What needs to be done :: Please filter the data down to the lines that include the word "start" and copy them.

Collected data ::
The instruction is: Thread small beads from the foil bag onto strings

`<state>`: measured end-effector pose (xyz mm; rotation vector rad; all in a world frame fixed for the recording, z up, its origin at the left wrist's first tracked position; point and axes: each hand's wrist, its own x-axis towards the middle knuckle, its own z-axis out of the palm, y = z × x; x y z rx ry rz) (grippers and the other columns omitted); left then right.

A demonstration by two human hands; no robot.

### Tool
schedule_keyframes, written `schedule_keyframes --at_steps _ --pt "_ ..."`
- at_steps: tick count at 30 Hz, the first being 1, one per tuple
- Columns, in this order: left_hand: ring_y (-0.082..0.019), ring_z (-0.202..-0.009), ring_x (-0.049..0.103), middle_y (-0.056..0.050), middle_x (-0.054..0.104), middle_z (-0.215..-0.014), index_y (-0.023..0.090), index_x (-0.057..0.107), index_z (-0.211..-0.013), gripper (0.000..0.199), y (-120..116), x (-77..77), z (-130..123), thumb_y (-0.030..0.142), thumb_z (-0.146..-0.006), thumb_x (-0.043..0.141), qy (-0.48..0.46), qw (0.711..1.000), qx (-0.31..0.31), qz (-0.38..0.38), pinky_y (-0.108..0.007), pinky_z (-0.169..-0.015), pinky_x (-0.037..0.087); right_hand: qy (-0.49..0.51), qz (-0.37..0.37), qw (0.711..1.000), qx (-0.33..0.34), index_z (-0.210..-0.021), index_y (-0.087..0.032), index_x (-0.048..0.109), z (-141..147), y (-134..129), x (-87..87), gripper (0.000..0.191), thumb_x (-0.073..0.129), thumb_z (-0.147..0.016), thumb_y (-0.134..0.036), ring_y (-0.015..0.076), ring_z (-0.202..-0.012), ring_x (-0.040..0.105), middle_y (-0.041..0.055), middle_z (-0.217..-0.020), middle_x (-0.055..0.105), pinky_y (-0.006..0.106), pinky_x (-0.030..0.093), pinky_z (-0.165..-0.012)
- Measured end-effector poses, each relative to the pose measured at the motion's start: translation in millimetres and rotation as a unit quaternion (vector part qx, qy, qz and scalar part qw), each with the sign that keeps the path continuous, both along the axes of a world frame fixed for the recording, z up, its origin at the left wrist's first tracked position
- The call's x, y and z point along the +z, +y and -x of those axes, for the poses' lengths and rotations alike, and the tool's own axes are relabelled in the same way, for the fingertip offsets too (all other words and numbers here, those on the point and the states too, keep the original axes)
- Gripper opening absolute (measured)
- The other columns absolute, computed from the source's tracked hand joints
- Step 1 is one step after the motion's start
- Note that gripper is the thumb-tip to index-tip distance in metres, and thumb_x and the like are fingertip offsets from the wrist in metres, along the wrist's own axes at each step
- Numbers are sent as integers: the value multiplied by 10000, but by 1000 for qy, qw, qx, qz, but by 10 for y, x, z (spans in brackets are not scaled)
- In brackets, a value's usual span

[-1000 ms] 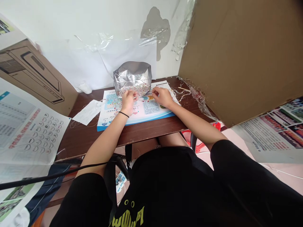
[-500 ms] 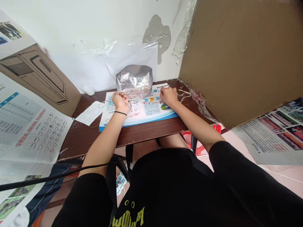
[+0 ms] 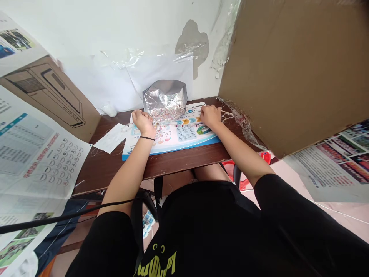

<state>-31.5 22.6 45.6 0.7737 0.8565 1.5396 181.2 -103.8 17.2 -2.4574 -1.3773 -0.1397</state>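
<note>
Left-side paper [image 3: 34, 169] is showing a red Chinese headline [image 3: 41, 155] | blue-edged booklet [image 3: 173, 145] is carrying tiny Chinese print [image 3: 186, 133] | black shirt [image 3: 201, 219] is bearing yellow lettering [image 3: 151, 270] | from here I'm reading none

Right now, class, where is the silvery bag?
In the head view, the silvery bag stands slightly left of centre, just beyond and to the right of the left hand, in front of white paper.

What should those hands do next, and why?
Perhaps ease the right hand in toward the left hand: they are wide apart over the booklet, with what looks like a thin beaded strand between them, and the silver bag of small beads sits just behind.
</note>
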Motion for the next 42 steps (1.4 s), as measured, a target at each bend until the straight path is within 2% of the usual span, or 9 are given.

Reply to the exercise ::
- Measured end-effector poses, each relative to the pose measured at the motion's start: translation in millimetres and rotation as a unit quaternion (vector part qx, qy, qz and scalar part qw), each with the sign that keeps the path continuous, both along the axes of a world frame fixed for the recording, z up, its origin at the left wrist's first tracked position
- Step 1 is one step after the motion's start

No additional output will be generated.